She followed her husband into the garden, and a few minutes later, when Margy was gathering together the ingredients for her paella in the kitchen, she saw them strolling among the shrubs he so assiduously tended as a form of relaxation after his week in the courts. The boys would be asleep by the time he went up to say goodnight to them and if they weren’t they’d pretend; he wouldn’t have to reprimand them about something he didn’t understand. Of course all he had to do was to ask a few questions, but he wouldn’t because anything domestic was boring for him. It was true that when Mrs Sleet’s headscarf disappeared from the back-door pegs he asked questions – precise and needling, as if still in one of his court-rooms.
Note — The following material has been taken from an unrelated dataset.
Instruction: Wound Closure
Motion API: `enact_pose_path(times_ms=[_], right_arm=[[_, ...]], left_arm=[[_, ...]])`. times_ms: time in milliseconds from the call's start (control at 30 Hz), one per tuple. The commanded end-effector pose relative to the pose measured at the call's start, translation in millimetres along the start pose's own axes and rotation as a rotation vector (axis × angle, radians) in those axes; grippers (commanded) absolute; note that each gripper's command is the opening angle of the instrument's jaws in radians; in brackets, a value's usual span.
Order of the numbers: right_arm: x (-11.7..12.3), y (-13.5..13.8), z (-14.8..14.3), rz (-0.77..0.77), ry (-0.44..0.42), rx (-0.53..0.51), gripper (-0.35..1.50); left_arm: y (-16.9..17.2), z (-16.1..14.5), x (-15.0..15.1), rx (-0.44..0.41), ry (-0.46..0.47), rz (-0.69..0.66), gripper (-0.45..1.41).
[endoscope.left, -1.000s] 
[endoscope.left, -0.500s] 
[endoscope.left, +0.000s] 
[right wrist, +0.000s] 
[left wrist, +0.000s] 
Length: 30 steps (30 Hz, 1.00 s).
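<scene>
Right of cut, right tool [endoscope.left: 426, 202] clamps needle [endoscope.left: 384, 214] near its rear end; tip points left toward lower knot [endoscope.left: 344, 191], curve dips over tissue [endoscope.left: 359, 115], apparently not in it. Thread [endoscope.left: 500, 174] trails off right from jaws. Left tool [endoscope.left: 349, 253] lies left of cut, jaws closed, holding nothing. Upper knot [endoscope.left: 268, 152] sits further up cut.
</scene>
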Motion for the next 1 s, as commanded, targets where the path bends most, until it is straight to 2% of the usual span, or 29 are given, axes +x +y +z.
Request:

And he had reached a conclusion: that the foolish woman must have left her headscarf on the bus. He rejected out of hand Francesca’s belief that a passing thief had found the back door open and reached in for what immediately caught his eye. No one would want such an item of clothing, Philip had maintained, no thief in his senses. And of course he was right. Margy remembered the fingernails of the two boys engrained with earth, and guessed that the headscarf had been used to wrap up Mabel, Ben’s guinea-pig, before confining her to the gerbil and guinea-pig graveyard beside the box hedge.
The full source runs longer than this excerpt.